Construir la fórmula más equitativa de representación no es simple, porque hay cooperativas sólo compuesta por hombres o sólo por mujeres. Por lo tanto creímos convenientes establecer una fórmula de mínima que reflejase la proporción numérica de la participación de ambos sexos como asociados/as.

¿Cuál fue el rol de las mujeres en la formación de los movimientos cooperativos?

Tanto mujeres como hombres han trabajando en el día a día contra las reglas del capitalismo salvaje, por lo que la igualdad de participación debería verse reflejada en la en la composición de los consejos de administración.
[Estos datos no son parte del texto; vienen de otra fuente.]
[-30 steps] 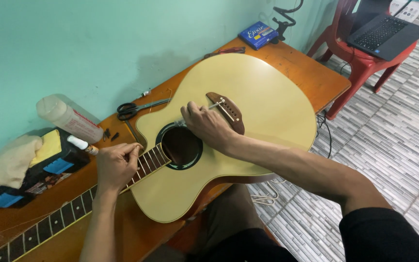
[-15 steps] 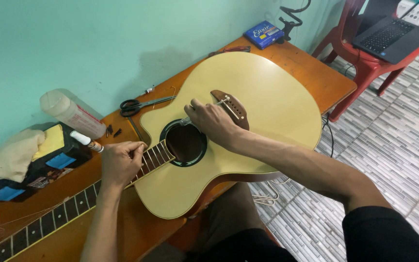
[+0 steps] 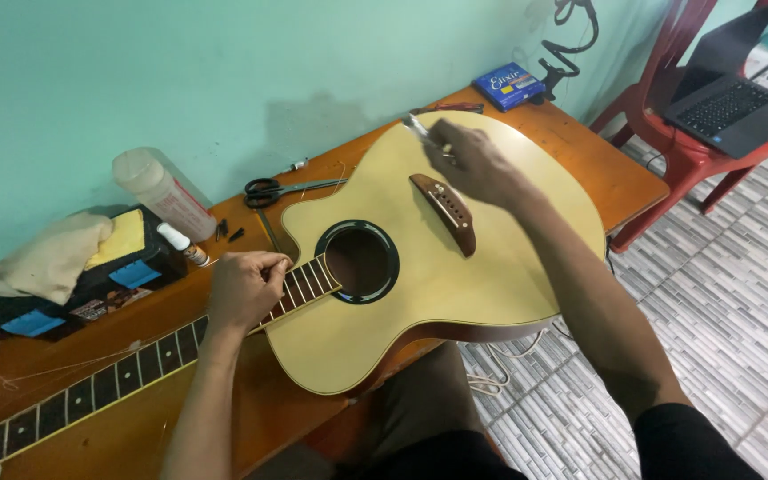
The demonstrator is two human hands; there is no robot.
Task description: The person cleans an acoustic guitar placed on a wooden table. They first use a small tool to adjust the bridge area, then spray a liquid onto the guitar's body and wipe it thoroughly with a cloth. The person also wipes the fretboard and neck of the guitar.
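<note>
Guitar (image 3: 455,267) lies under both hands, left (image 3: 244,289) pinching its neck, right (image 3: 473,164) gripping a small tool near the blue box (image 3: 508,86).

**Wooden tabletop along the green wall**

An orange-brown tabletop (image 3: 597,169) runs from the lower left of the frame to the upper right. A pale acoustic guitar (image 3: 491,267) lies flat across it, neck pointing to the lower left. Behind it, by the wall: black scissors (image 3: 268,189), a white plastic bottle (image 3: 164,191) on its side, and a black box (image 3: 108,276) with a cloth (image 3: 46,258) at the left. A blue packet (image 3: 508,86) sits at the upper right end.
</note>
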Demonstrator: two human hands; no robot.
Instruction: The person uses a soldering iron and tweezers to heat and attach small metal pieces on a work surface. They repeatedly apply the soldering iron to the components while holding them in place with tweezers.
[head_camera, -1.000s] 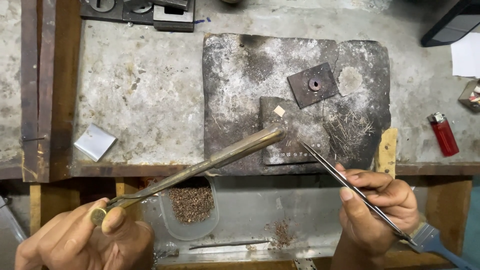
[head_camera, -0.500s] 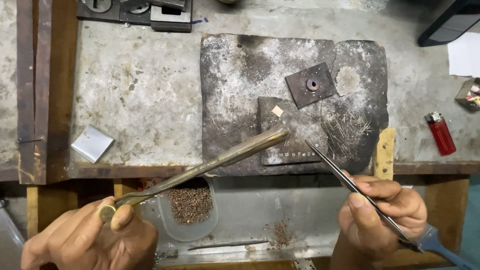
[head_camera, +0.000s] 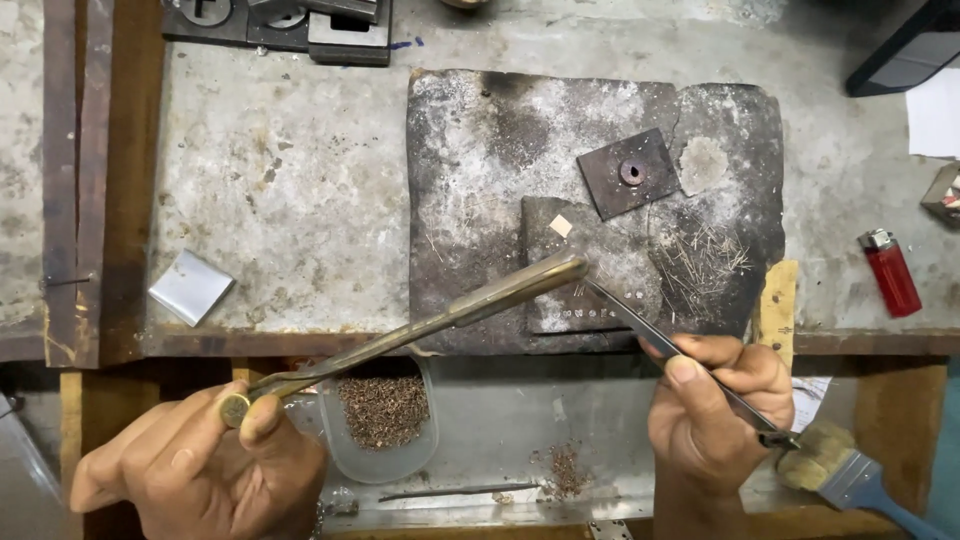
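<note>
Brass torch (head_camera: 440, 320) gripped in left hand (head_camera: 200, 470), tweezers (head_camera: 690, 345) pinched in right hand (head_camera: 715, 410), tips meeting.

A worn grey bench (head_camera: 290, 170) with a wooden front edge carries a dark, scorched slab (head_camera: 480, 150) near its middle. Left of the slab, close to the front edge, lies a small shiny metal square (head_camera: 190, 287). Behind the slab's left corner sit dark metal blocks (head_camera: 300, 22). Right of the slab lies a red lighter (head_camera: 890, 272), with white paper (head_camera: 935, 112) further back. Against the slab's right front corner rests a yellowish wooden strip (head_camera: 777, 300).
</note>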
¿Cuál es la situación actual de las mujeres en relación a la ocupación de cargo en el Consejo de Administración?

Es similar a la situación de las mujeres en la ocupación de cargos o lugares de decisión o poder en el contexto social donde se desarrollan las cooperativas, porque responde a un mandato socio-cultural; pero todos sabemos que las leyes de cupo abren el juego a la participación y, poco a poco, van generando cambios en lo socio-cultural.